]> git.karo-electronics.de Git - karo-tx-linux.git/commitdiff
sched: kill migration thread in CPU_POST_DEAD instead of CPU_DEAD
authorAmit Arora <amitarora@in.ibm.com>
Wed, 19 May 2010 09:05:57 +0000 (14:35 +0530)
committerGreg Kroah-Hartman <gregkh@suse.de>
Mon, 20 Sep 2010 20:17:45 +0000 (13:17 -0700)
[Fixed in a different manner upstream, due to rewrites in this area]

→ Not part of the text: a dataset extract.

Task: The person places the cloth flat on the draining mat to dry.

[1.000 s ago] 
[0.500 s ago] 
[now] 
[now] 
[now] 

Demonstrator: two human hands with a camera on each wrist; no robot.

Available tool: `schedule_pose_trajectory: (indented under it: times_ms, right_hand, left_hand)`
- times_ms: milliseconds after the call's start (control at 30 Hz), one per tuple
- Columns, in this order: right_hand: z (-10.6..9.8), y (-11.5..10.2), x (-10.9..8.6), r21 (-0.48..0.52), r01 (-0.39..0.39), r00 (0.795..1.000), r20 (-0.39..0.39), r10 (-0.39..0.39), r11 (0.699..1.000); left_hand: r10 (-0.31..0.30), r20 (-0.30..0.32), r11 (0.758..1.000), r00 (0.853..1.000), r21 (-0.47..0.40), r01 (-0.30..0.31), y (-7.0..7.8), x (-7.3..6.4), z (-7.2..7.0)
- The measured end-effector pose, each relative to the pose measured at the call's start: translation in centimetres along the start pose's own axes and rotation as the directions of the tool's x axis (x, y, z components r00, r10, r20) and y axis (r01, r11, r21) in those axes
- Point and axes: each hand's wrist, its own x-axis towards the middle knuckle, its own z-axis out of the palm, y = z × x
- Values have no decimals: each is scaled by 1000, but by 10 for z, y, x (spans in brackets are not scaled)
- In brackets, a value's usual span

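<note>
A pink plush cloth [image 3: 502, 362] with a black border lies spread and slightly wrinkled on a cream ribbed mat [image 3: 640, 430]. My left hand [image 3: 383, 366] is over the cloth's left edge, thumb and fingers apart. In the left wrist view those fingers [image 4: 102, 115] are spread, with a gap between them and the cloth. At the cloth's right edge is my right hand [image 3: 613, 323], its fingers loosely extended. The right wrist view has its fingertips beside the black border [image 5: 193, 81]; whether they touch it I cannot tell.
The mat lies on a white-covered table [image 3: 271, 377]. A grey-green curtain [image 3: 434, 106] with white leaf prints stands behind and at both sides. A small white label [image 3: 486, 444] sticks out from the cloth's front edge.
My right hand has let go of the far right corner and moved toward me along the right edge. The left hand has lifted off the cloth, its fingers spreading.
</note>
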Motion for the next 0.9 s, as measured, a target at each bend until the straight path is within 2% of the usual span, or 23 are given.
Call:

Problem : In a stress test where some heavy tests were running along with
regular CPU offlining and onlining, a hang was observed. The system seems to
be hung at a point where migration_call() tries to kill the migration_thread
of the dying CPU, which just got moved to the current CPU. This migration
thread does not get a chance to run (and die) since rt_throttled is set to 1
on current, and it doesn't get cleared as the hrtimer which is supposed to
reset the rt bandwidth (sched_rt_period_timer) is tied to the CPU which we just
marked dead!

Solution : This patch pushes the killing of migration thread to "CPU_POST_DEAD"
event. By then all the timers (including sched_rt_period_timer) should have got
migrated (along with other callbacks).

Signed-off-by: Amit Arora <amitarora@in.ibm.com>
Signed-off-by: Gautham R Shenoy <ego@in.ibm.com>
Signed-off-by: Mike Galbraith <efault@gmx.de>
Signed-off-by: Greg Kroah-Hartman <gregkh@suse.de>
kernel/sched.c

index 9990074169fa4c6c5f99f840e4b0c24a898036ab..ba2d610f4529bce17541a89ad7e07cbb87e20caf 100644 (file)
@@ -7752,14 +7752,24 @@ migration_call(struct notifier_block *nfb, unsigned long action, void *hcpu)
                cpu_rq(cpu)->migration_thread = NULL;
                break;
 
+       case CPU_POST_DEAD:
+               /*
+                * Bring the migration thread down in CPU_POST_DEAD event,
+                * since the timers should have got migrated by now and thus
+                * we should not see a deadlock between trying to kill the
+                * migration thread and the sched_rt_period_timer.
+                */
+               rq = cpu_rq(cpu);
+               kthread_stop(rq->migration_thread);
+               put_task_struct(rq->migration_thread);
+               rq->migration_thread = NULL;
+               break;
+
        case CPU_DEAD:
        case CPU_DEAD_FROZEN:
                cpuset_lock(); /* around calls to cpuset_cpus_allowed_lock() */
                migrate_live_tasks(cpu);
                rq = cpu_rq(cpu);
-               kthread_stop(rq->migration_thread);
-               put_task_struct(rq->migration_thread);
-               rq->migration_thread = NULL;
                /* Idle task back to normal (off runqueue, low prio) */
                spin_lock_irq(&rq->lock);
                update_rq_clock(rq);